[Opening COLLECTED MATERIAL section]
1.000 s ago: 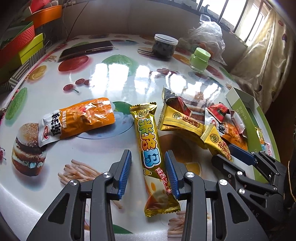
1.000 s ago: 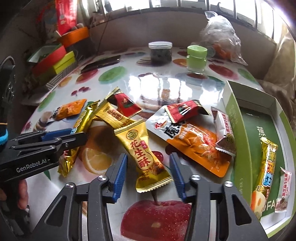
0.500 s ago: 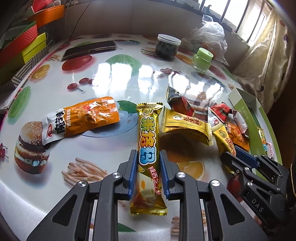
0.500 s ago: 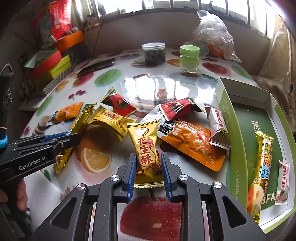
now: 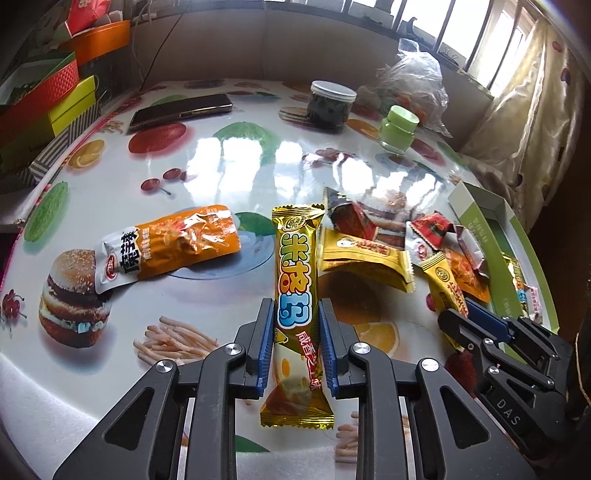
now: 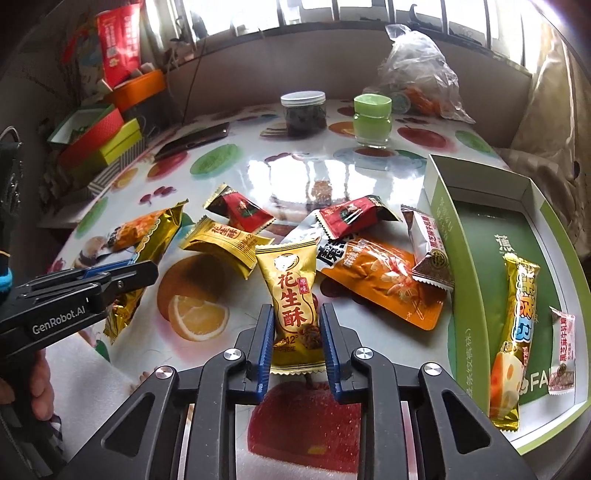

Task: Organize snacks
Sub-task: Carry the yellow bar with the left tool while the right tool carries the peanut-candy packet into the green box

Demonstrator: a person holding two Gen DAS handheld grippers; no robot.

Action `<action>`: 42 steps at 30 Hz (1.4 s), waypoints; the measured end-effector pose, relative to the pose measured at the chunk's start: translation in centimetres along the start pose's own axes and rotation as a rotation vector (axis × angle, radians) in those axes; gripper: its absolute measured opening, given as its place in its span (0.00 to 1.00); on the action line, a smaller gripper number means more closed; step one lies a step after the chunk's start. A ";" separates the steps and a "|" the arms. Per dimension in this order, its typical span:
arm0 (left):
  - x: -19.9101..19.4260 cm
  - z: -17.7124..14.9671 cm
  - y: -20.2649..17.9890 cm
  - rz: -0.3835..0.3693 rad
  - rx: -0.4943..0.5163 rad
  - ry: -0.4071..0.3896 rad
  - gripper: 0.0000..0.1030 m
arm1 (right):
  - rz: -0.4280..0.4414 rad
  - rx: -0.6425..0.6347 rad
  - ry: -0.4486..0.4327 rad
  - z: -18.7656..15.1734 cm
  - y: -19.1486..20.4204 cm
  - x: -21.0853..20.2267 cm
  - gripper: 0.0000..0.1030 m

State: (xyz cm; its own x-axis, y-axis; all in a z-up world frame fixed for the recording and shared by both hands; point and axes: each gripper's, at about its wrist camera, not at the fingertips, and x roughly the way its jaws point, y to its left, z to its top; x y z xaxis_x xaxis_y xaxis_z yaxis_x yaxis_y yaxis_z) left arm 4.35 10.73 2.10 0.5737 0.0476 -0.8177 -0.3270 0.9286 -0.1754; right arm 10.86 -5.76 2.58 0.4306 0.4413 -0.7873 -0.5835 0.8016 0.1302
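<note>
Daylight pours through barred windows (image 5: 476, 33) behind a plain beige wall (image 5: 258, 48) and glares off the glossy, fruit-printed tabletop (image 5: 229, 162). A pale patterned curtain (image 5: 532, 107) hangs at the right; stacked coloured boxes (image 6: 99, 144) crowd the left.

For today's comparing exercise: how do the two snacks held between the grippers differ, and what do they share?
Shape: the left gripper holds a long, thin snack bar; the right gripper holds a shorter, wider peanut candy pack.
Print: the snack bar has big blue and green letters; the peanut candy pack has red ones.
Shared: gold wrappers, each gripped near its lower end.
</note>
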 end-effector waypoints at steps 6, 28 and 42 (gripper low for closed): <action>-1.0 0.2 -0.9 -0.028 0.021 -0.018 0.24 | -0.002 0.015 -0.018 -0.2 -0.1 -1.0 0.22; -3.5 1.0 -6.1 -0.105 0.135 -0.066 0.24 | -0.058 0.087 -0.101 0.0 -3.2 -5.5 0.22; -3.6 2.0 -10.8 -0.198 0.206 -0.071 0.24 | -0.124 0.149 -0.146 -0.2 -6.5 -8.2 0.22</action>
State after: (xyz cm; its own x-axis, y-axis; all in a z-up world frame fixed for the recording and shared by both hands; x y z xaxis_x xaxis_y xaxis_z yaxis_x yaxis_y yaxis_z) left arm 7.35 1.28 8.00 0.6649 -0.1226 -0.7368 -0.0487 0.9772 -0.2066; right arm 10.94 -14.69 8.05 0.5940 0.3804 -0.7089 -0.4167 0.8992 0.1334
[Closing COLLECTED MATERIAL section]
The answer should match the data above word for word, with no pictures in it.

1.000 s ago: 
1.000 s ago: 
0.500 s ago: 
0.500 s ago: 
now: 
now: 

Task: Organize snacks
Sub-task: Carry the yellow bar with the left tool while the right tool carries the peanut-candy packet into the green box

Demonstrator: a person holding two Gen DAS handheld grippers; no robot.

Action `<action>`: 42 steps at 30 Hz (1.4 s), waypoints; the measured end-effector pose, relative to the pose measured at the chunk's start: translation in centimetres along the start pose's own axes and rotation as a rotation vector (axis × angle, radians) in those axes; gripper: its absolute measured opening, given as its place in its span (0.00 to 1.00); on the action line, a smaller gripper number means more closed; step one lies a step after the chunk's start. A ";" separates the steps and a "|" the arms. Per dimension in this order, its typical span:
arm0 (left):
  - x: -19.9101..19.4260 cm
  - z: -17.7124..14.9671 cm
  - y: -20.2649..17.9890 cm
  - rz: -0.3835..0.3693 rad
  - rx: -0.4943..0.5163 rad
  - ry: -0.4071..0.3896 rad
  - gripper: 0.0000..0.1030 m
arm1 (right):
  - rz: -0.4280..0.4414 rad
  - rx: -0.6425..0.6347 rad
  - ry: -0.4486..0.4327 rad
  - z: -18.7656..15.1734 cm
  - y: -19.1486..20.4204 cm
  - x: -21.0853..20.2267 cm
  - gripper: 0.0000..0.1030 m

State: (xyz cm; its own x-axis, y-axis; all in a z-up world frame fixed for the recording and shared by both hands; point and axes: each gripper's, at about its wrist camera, not at the fingertips, and x roughly the way its jaws point, y to its left, z to its top; x y z xaxis_x xaxis_y xaxis_z yaxis_x yaxis_y yaxis_z) left arm 4.35 10.73 2.10 0.5737 0.0476 -0.8177 -0.3270 0.9286 -0.1754; right arm 10.86 -5.76 2.58 0.4306 0.4413 -0.7873 -0.5835 0.8016 0.1302
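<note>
Daylight pours through barred windows (image 5: 476, 33) behind a plain beige wall (image 5: 258, 48) and glares off the glossy, fruit-printed tabletop (image 5: 229, 162). A pale patterned curtain (image 5: 532, 107) hangs at the right; stacked coloured boxes (image 6: 99, 144) crowd the left.

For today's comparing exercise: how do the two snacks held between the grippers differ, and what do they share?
Shape: the left gripper holds a long, thin snack bar; the right gripper holds a shorter, wider peanut candy pack.
Print: the snack bar has big blue and green letters; the peanut candy pack has red ones.
Shared: gold wrappers, each gripped near its lower end.
</note>
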 end-effector waypoints at steps 6, 28 and 42 (gripper low for closed): <action>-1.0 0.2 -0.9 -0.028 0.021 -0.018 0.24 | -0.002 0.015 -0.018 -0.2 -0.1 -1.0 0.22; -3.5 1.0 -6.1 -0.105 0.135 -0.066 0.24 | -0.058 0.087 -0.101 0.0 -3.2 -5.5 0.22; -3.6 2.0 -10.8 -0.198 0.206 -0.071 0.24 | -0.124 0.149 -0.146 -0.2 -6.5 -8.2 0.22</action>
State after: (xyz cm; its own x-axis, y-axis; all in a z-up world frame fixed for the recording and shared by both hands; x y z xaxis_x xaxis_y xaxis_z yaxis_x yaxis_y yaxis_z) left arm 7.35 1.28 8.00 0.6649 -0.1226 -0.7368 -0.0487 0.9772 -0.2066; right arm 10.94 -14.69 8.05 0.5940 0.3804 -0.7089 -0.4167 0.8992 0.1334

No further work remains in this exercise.